6. Задания и методические указания к их выполнению.

На занятии студенту необходимо:

6.1. Выполнить самостоятельную работу:

Составить конспект по теме занятия:

ДНК-диагностика наследственных заболеваний

Конец XX века ознаменовался созданием революционных технологий в различных сферах человеческой деятельности и, в частности, в биотехнологии и генной инженерии. Наряду с возникновением принципиально новых направлений в медицине, таких как генная терапия и генная фармакология, успешно применяются в практике современных клинико-диагностических лабораторий методы ДНК-диагностики, среди которых, безусловно, первое место занимают полимеразная цепная реакция и гибридизация ДНК. После первых лет внедрения ДНК-диагностики в практическое здравоохранение стало ясно, что в ближайшее время произойдет внедрение новых систем - биологичских чипов. Однако следует признать, что уровень информированности медицинских работников сильно отстает от современного уровня развития молекулярной генетики и, в конечном итоге, приводит к формированию причин, по которым внедрение новейших технологий, и создаваемых на их основе диагностических систем, становится весьма затруднительным.

В связи с этим авторы методического пособия постарались описать, не претендуя на подробное описание всех деталей, основные методические приемы, активно развивающиеся в настоящее время и уже нашедшие свое применение в коммерчески реализуемых наборах реактивов, тест-системах и приборах.

Выделение нуклеиновых кислот

Выделение нуклеиновых кислот (ДНК, РНК) из биологических материалов человека является неотъемлемой и важной частью любого из молекулярно-генетических методов диагностики.

Этот этап в зависимости от целей исследования представлен двумя вариантами:

1. Выделение геномной ДНК из ядросодержащих клеток.

2. Выделение ДНК из биологических жидкостей (плазма, сыворотка, спинномозговая жидкость, слизь).

В первом случае источником ДНК могут быть любые ядросодержащие клетки - лейкоциты периферической крови, клетки хориона и амниотической жидкости, клеточные культуры. Для проведения анализа обычно требуется от нескольких нанограммов (10^-9 кг), до нескольких микрограммов (10^-6 кг) ДНК в зависимости от цели исследования. При этом клеточного материала требуется сравнительно немного, например 1 мл крови, 20-40 мг хориона, 5-10 мг культуры клеток.
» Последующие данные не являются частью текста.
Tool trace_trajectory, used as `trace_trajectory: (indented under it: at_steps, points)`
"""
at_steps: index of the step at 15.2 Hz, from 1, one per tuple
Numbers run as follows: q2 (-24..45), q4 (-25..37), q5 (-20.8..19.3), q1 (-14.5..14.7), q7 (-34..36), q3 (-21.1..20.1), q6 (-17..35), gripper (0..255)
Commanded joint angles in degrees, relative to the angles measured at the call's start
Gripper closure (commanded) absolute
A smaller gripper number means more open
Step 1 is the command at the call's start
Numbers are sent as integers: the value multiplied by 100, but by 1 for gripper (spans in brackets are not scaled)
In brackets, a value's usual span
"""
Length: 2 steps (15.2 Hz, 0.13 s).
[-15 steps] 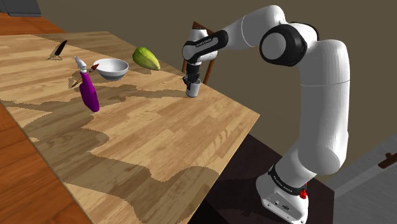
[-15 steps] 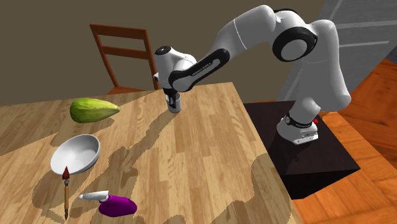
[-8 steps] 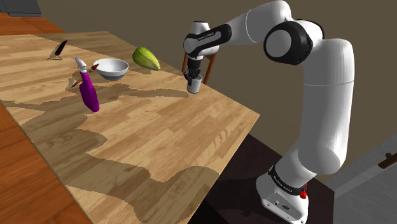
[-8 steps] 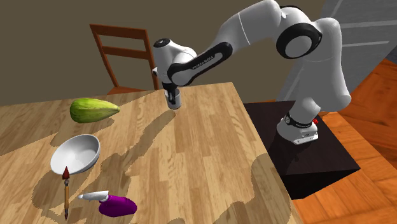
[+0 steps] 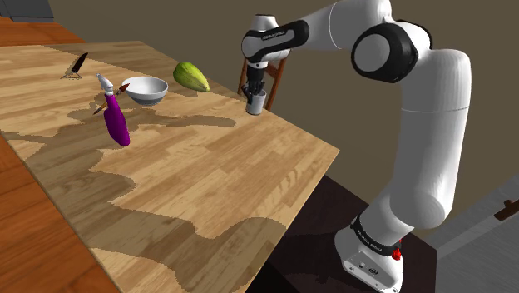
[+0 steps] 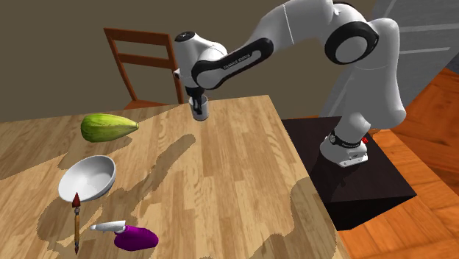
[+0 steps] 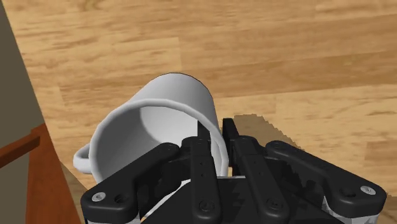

Важным является то, что геномная ДНК одинаково пригодна для различных методов исследования и может долго сохраняться в замороженном виде.

Выделение ДНК из биологических жидкостей необходимо лишь в некоторых случаях, например для определения циркулирующих в крови вирусов или ДНК разрушившихся клеток.

Наиболее распространенным методом выделения ДНК является метод фенольной депротеинизации, который одинаково пригоден для выделения ДНК из ядросодержащих клеток и из биологических жидкостей.

Методы амплификации днк и электрофоретическая детекция

Полимеразная цепная реакция (ПЦР) - реакция матричного синтеза, в ходе которой происходит многократное копирование (амплификация) тестируемого участка ДНК в процессе повторяющихся температурных циклов.

Разработке методики ПЦР сопутствовало развитие некоторых технологий. В частности, появление приборов, позволяющих автоматически синтезировать короткие одноцепочечные фрагменты ДНК - олигонуклеотиды, а также открытие термофильных микроорганизмов, живущих в горячих источниках (гейзерах). Ферментативная система экстремальных термофилов способна функционировать при высоких температурах. ДНК-полимераза этих организмов выдерживает многократное повышение температуры до 95˚С без потери биологической активности, что является необходимым условием для проведения ПЦР.

Итогом этого стала разработка сотрудником фирмы "Cetus" Кэри Мюллисом в 1983 г. полимеразной цепной реакции, за которую он в 1993 г. был удостоен Нобелевской премии.

Особенно бурное развитие метод ПЦР получил в связи с программой "Геном человека", так как он позволил модифицировать методику секвенирования и ускорить процесс расшифровки последовательностеи ДНК.